Another neurological look at prayer

When someone begins an inquiry into prayer by asking “Are silent prayers transmissible to, or readable by, a supernatural being?” you know right off that the results will be inconclusive. Exactly how does anyone propose to measure the receptiveness of a hypothetical supernatural being?

Nevertheless, as the author of this piece, David C. Haas, at Committee for Skeptical Inquiry goes on to explain (and to redeem what I thought was not going to be worth the time to read), that problem need not put prayer itself outside the realm of empirical study completely. And not surprisingly to me, scientific investigation of prayer, at least intercessory prayer, to date has not been able to validate what the faithful faithfully go on believing about it.

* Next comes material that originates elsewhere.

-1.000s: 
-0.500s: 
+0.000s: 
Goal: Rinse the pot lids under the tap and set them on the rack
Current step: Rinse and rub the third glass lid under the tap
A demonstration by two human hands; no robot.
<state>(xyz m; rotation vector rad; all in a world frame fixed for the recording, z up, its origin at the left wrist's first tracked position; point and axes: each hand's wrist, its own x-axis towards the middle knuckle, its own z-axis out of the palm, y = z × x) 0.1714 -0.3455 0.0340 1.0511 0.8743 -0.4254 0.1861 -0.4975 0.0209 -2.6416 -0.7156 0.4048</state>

The author gets into the difficulties that plague the notion of transmissible thought in neurological terms, which imo cannot be easily dismissed. There is also this cogent point — should we try to skirt around these problems by theorizing that prayer is neither matter nor energy, what is it then, and what means are there within the laws of nature by which it might be transmissible? Prayer, telepathy, ESP, and such are nifty ideas which have an understandable appeal, but unfortunately the problems in constructing a scientific model which works aren’t going away any time soon.

I’ve decided this is a good thing. I don’t want anybody hacking into my head ever. Besides, they wouldn’t like what they see.